Being Alive Doesn't Qualify You for an Allowance

By tying in allowance with responsibility, we teach our kids that their choices have consequences. In the real world, a boss won't care how cute your child was as a baby. A boss will require performance and productivity for promotion and a paycheck. The key is to tie in an allowance to responsibility rather than connecting the allowance with doing basic, expected chores.

Consistency Is the Key to Parenting (and Insanity Is the Key to Consistency)

Sometimes I feel like the sergeant in the movie Forrest Gump as my children respond in monotone, "Y-e-s, Drill Sergeant!" Being consistent when all five of our kids were under seven years of age meant an endless round of physical activity (get up, pick up, clean up, and wait up). Now it means following through on standards we've set and defined. If we can launch our children into the world with our sanity intact, then I think there's a special medal waiting for us-but we'll have trouble remembering where we put it.
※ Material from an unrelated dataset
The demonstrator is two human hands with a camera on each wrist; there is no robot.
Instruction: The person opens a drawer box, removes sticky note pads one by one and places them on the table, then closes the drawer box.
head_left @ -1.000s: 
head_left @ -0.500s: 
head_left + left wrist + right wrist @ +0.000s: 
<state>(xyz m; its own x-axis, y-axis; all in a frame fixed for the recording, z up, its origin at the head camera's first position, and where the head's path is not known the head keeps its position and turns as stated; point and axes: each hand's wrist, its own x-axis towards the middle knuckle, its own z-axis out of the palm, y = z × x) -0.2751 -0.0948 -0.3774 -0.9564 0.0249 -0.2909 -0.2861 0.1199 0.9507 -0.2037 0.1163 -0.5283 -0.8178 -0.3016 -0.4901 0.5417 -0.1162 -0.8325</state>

Show Kids What Matters Most

If you talk about the new car you're going to buy first and then try to figure out how to pay for it, your listening child is going to conclude, "Okay, I figure out what I want and then finagle a way to pay for it!" On the other hand, if you discuss your need of a new car and pray as a family for God's provision, then your child learns, "God is the provider of all our needs." What matters most to you in life? If you don't know, I'll bet I could ask your kids and they'd tell me what matters most to Mom or Dad. In a day of materialism and a lack of delayed gratification, parents need to define the things that matter most and live as if they really believe it.

Work Is Not a Four-Letter Word

When our oldest son hit adolescence, we never knew if Daniel or his evil twin, Damien, would walk down the stairs to greet us in the morning. When the ugly twin arrived in the kitchen with an attitude to match, it was our cue to give him something to do other than terrorize his siblings. We literally worked the 'tude out of him, and believe it or not-it worked every time! In the process, he learned the value of work and now has a great work ethic. It's up to us to help our kids develop a good work ethic-they won't learn it in school or muddling through a job as well as they'll learn it from their dear old Ma or Pa. …

Prepare Them for the Real (Real Expensive) World

Teaching kids about budgeting, saving, tithing, and investing is what the real world is all about. They won't graduate from high school and start making $50,000 a year as a vice president with an expense account-they'll have to earn both over many years. Preparing our children means being transparent about our finances and showing them what we really do with our money. This will give them life skills that will give them a real advantage in real life.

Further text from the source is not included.